Resumen

Un cifrador de flujo es un tipo de cifrado simétrico que cifra datos combinando cada unidad del texto plano con un flujo de bits pseudoaleatorio llamado flujo de claves. Esta combinación suele realizarse mediante la operación XOR, lo que convierte cada bit o byte del mensaje en su correspondiente cifra de manera independiente y secuencial. Los cifradores de flujo se usan cuando se precisa bajo retardo y consumo reducido de recursos, por ejemplo en comunicaciones en tiempo real o en hardware con limitaciones.

Características y componentes

Los elementos básicos de un cifrador de flujo son: una clave secreta y, con frecuencia, un vector de inicialización (IV) o estado inicial; un generador de flujo de claves pseudoaleatorio (que puede apoyarse en registros de desplazamiento lineales, funciones de salto no lineales o cifradores de bloque en modo contador); y la operación de combinación con el texto plano. Existen dos categorías principales: los cifradores síncronos, cuyo flujo de claves no depende del texto cifrado, y los autofragmentantes o autosincronizables, en los que el propio texto cifrado influye en el cálculo del flujo.

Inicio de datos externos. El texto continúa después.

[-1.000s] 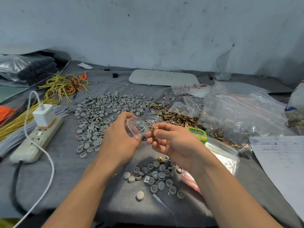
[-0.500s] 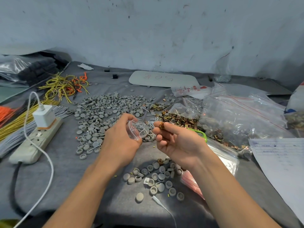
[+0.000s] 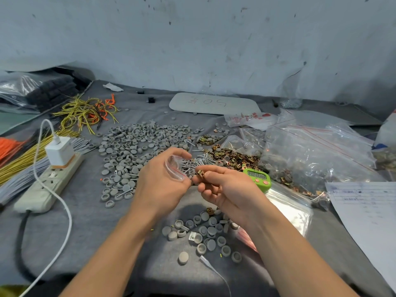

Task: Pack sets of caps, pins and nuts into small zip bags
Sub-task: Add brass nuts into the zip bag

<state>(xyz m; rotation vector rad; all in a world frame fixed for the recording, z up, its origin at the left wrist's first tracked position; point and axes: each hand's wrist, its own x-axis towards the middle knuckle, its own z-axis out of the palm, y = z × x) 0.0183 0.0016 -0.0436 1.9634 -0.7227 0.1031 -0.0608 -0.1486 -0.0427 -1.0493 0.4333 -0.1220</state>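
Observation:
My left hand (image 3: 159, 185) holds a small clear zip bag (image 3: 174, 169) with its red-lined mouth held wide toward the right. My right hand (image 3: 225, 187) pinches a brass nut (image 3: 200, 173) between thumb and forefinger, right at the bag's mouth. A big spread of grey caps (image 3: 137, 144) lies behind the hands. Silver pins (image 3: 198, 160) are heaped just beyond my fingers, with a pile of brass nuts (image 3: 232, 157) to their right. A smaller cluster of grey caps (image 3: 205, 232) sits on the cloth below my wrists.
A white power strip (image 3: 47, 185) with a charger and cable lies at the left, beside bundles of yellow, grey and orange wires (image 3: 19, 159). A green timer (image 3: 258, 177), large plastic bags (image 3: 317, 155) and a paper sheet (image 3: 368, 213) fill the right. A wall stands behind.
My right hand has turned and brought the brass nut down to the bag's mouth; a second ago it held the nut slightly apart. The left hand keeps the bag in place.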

Historia y ejemplos relevantes

El concepto está emparentado con la almohadilla de un solo uso (one-time pad), donde la seguridad es teórica si el flujo es verdaderamente aleatorio y usado una sola vez. En la práctica se usan generadores deterministas que crean un flujo pseudoaleatorio a partir de una clave corta. Ejemplos históricos y modernos incluyen algoritmos conocidos que ilustran la evolución del campo: RC4 (ahora obsoleto por vulnerabilidades), A5/1 (utilizado en GSM y también atacado), y diseños contemporáneos como Salsa20 o ChaCha20 que ofrecen un buen balance de seguridad y rendimiento.

Ventajas, limitaciones y riesgos

Entre las ventajas destacan la velocidad y la simplicidad, además de un bajo consumo de hardware. No obstante, los cifradores de flujo son especialmente sensibles a errores de gestión: reutilizar la misma clave o IV para dos flujos distintos puede facilitar ataques que recuperen información del texto plano; fallos en el generador de flujo pueden exponer la clave; y la ausencia de autenticación deja la puerta abierta a modificaciones no detectadas. Por estas razones se recomienda usar cifrados autenticados y esquemas que garanticen unicidad del IV.

Usos y buenas prácticas

  • Usarlos cuando se requiere cifrado en tiempo real o bloques de longitud variable.
  • Asegurar que cada sesión use un IV o contador único y no reutilizar combinaciones clave+IV.
  • Preferir algoritmos modernos revisados por la comunidad y añadir autenticación (AEAD) para prevenir manipulación.
  • Evitar algoritmos con historial de vulnerabilidades conocidas; reemplazarlos por alternativas actuales y auditadas.

Distinciones y datos relevantes

La diferencia esencial con un cifrador de bloque es el modo de operación: los bloques procesan fragmentos de longitud fija y suelen requerir modos de operación para proteger integridad y estructura, mientras que los cifradores de flujo actúan unidad por unidad y tienden a propagar menos errores. Sin embargo, su correcta seguridad depende críticamente del generador de flujo y de la gestión de claves y IV. Para profundizar en técnicas, estándares y análisis criptográfico puede consultarse material técnico y normativo.